You only have to look round mumsnet to see that there are a lot of people struggling to find work.

Surely it's better for him to stay in his fulltime job and for you to increase your hours when you feel able?

What is his fulltime job that you take exception to? life-modelling Grin

Cloudysky · 22/09/2010 10:49

Yep, Plumm. Trouble is he's stressed most of the time and I don't see that changing.

Realise the question is less about money (we have different attitudes to it: I get panicky if I'm not earning, and he has a more comfortable background so is less worried) and more about quality of life. So: he's happy when he spends lots of time at his studio, and if he's not happy, he has a tendency to take it out on those closest to him... (but I do too, I suppose). We're basically not that good at making each other happy, is the upshot!

OP posts:
perfumedlife · 22/09/2010 10:51

It's not as simple as asking him to retrain for a better paid job. He is a painter, that is his career, his life, his passion. It makes just enough to live on. But it is his career.

Would it be ok for a stay at home dad to ask his midwife wife to retrain to become a stockbroker to bring in more money? Hmm

cestlavielife · 22/09/2010 10:53

what is his job and what si the potential job that pays more? is it even realsitic that he would get this paying more job?

maybe that isnt the real issue anyway = just something you find it easy to fight about.

a higher paying more stressful job wont make him spend more time with his family...

Cloudysky · 22/09/2010 10:55

We pay half the bills each.

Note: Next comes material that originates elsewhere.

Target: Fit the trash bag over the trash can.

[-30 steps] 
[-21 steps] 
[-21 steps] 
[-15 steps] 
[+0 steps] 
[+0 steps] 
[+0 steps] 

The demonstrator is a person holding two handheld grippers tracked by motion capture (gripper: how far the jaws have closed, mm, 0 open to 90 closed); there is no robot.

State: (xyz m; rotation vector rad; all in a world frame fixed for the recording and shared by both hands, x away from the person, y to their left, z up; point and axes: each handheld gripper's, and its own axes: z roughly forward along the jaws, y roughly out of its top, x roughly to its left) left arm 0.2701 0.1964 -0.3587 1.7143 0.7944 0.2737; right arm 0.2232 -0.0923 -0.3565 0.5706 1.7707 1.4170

It's just I know it's going to get more expensive and DH's POV is that we should live within our means, it doesn't occur to him that we should up our earnings.

OP posts:
MarshaBrady · 22/09/2010 10:57

What job would you like him to do?

He could teach in an art college but they are very hard to get.

Onetoomanycornettos · 22/09/2010 11:03

Cloudysky, it seems like there are issues in the relationship (the amount of time he spends in studio, that you argue/fight a lot) which end up being about money, but sound like they are bigger than that. I'm not saying that critically, I recognise it only too well from my own experience! The thing is that you are bashing your head on a brick wall in some ways, because now is not a great time to look for a new job (as others have said) and your husband is working full-time anyway. To me, the issue is around how he spends his free time, and that you are perhaps resentful that he is spending 90% of his life away from you and the children.

I can understand you are worried about money, probably half the country is right now, and the other half will be when mortgage rates start to rise. If you are making ends meet then you are doing fine. I think you need to start to think differently about him and the situation, seeing the good in it, or at least finding out exactly what you don't like about it, as I suspect that even if he got a better paid full-time job, and still went to the studio on evenings and weekends, you'd feel dissatisfied in this situation.